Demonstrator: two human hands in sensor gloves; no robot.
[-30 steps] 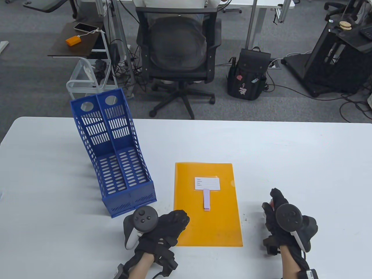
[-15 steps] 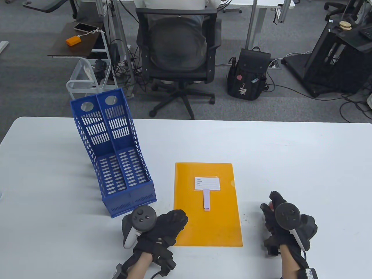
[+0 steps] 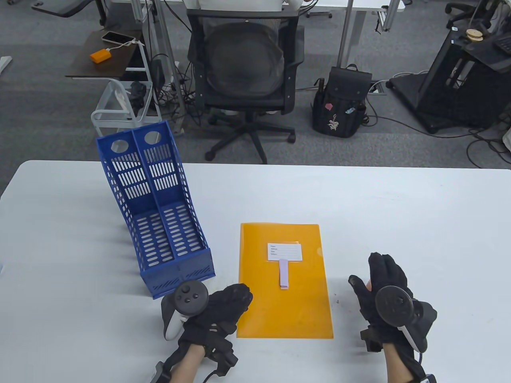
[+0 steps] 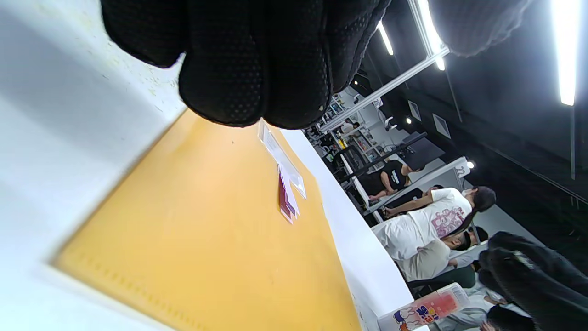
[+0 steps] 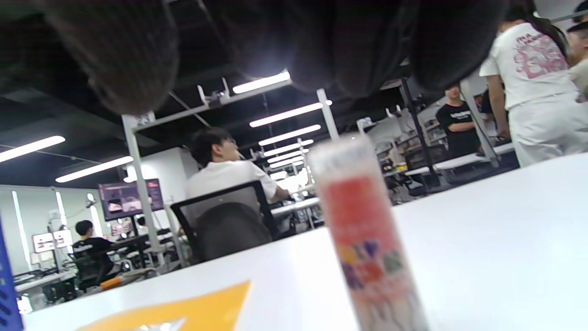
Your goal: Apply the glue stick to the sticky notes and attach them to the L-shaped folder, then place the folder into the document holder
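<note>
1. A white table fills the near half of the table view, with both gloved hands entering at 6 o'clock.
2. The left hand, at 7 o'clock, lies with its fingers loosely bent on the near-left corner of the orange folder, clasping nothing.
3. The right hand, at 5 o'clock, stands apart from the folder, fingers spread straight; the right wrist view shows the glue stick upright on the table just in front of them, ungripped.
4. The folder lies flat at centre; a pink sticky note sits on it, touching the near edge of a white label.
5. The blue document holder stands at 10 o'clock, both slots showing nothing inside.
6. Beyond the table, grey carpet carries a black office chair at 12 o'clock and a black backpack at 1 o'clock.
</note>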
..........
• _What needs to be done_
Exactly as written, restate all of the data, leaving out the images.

• _Problem solution_
Demonstrator: two human hands in sensor gloves; no robot.
[-30 steps] 
[-15 steps] 
[+0 steps] 
[+0 steps] 
[+0 steps] 
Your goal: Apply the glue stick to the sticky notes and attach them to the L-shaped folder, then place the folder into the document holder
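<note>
1. A white table fills the near half of the table view, with both gloved hands entering at 6 o'clock.
2. The left hand, at 7 o'clock, lies with its fingers loosely bent on the near-left corner of the orange folder, clasping nothing.
3. The right hand, at 5 o'clock, stands apart from the folder, fingers spread straight; the right wrist view shows the glue stick upright on the table just in front of them, ungripped.
4. The folder lies flat at centre; a pink sticky note sits on it, touching the near edge of a white label.
5. The blue document holder stands at 10 o'clock, both slots showing nothing inside.
6. Beyond the table, grey carpet carries a black office chair at 12 o'clock and a black backpack at 1 o'clock.
</note>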

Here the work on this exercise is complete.